** Exercise prompt **
Print each entry exactly, all the way through.

** Source material **
------------------------

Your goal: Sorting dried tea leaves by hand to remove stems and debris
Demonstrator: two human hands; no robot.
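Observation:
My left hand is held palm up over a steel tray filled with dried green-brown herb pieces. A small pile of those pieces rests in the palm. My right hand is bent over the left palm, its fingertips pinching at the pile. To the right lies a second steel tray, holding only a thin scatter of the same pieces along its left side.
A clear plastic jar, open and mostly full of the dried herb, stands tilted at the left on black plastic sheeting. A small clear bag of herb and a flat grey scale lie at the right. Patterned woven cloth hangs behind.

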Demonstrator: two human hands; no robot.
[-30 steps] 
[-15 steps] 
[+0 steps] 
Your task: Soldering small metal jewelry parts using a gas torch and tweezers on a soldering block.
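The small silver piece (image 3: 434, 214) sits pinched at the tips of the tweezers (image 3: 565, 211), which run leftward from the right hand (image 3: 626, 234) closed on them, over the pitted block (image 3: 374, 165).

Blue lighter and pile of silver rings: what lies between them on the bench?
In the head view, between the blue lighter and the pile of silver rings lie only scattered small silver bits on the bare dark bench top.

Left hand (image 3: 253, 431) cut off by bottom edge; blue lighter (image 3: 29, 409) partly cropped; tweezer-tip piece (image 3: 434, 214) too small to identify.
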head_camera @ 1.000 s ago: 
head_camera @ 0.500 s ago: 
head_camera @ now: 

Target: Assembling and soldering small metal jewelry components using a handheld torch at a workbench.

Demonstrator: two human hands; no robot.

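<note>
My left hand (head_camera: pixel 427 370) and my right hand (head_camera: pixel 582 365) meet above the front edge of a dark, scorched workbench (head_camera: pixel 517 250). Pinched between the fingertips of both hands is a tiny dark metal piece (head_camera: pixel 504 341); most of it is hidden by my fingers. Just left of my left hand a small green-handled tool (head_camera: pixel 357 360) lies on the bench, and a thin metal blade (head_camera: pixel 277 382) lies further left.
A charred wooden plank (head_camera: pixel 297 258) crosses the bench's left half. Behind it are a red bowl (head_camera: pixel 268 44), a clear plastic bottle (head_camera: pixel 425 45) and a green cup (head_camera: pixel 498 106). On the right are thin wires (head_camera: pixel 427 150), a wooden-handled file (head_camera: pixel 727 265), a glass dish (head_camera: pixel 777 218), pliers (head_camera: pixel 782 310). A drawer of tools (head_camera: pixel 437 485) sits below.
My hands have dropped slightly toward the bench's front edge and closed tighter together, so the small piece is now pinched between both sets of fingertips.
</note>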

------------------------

** Task answer **
Your goal: Sorting dried tea leaves by hand to remove stems and debris
Demonstrator: two human hands; no robot.
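Observation:
My left hand is held palm up over a steel tray filled with dried green-brown herb pieces. A small pile of those pieces rests in the palm. My right hand is bent over the left palm, its fingertips pinching at the pile. To the right lies a second steel tray, holding only a thin scatter of the same pieces along its left side.
A clear plastic jar, open and mostly full of the dried herb, stands tilted at the left on black plastic sheeting. A small clear bag of herb and a flat grey scale lie at the right. Patterned woven cloth hangs behind.
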
Demonstrator: two human hands; no robot.
[-30 steps] 
[-15 steps] 
[+0 steps] 
Your task: Soldering small metal jewelry parts using a gas torch and tweezers on a soldering block.
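The small silver piece (image 3: 434, 214) sits pinched at the tips of the tweezers (image 3: 565, 211), which run leftward from the right hand (image 3: 626, 234) closed on them, over the pitted block (image 3: 374, 165).

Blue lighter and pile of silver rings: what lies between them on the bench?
In the head view, between the blue lighter and the pile of silver rings lie only scattered small silver bits on the bare dark bench top.

Left hand (image 3: 253, 431) cut off by bottom edge; blue lighter (image 3: 29, 409) partly cropped; tweezer-tip piece (image 3: 434, 214) too small to identify.
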head_camera @ 1.000 s ago: 
head_camera @ 0.500 s ago: 
head_camera @ now: 

Target: Assembling and soldering small metal jewelry components using a handheld torch at a workbench.

Demonstrator: two human hands; no robot.

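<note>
My left hand (head_camera: pixel 427 370) and my right hand (head_camera: pixel 582 365) meet above the front edge of a dark, scorched workbench (head_camera: pixel 517 250). Pinched between the fingertips of both hands is a tiny dark metal piece (head_camera: pixel 504 341); most of it is hidden by my fingers. Just left of my left hand a small green-handled tool (head_camera: pixel 357 360) lies on the bench, and a thin metal blade (head_camera: pixel 277 382) lies further left.
A charred wooden plank (head_camera: pixel 297 258) crosses the bench's left half. Behind it are a red bowl (head_camera: pixel 268 44), a clear plastic bottle (head_camera: pixel 425 45) and a green cup (head_camera: pixel 498 106). On the right are thin wires (head_camera: pixel 427 150), a wooden-handled file (head_camera: pixel 727 265), a glass dish (head_camera: pixel 777 218), pliers (head_camera: pixel 782 310). A drawer of tools (head_camera: pixel 437 485) sits below.
My hands have dropped slightly toward the bench's front edge and closed tighter together, so the small piece is now pinched between both sets of fingertips.
</note>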

No other output is needed; the exercise is complete.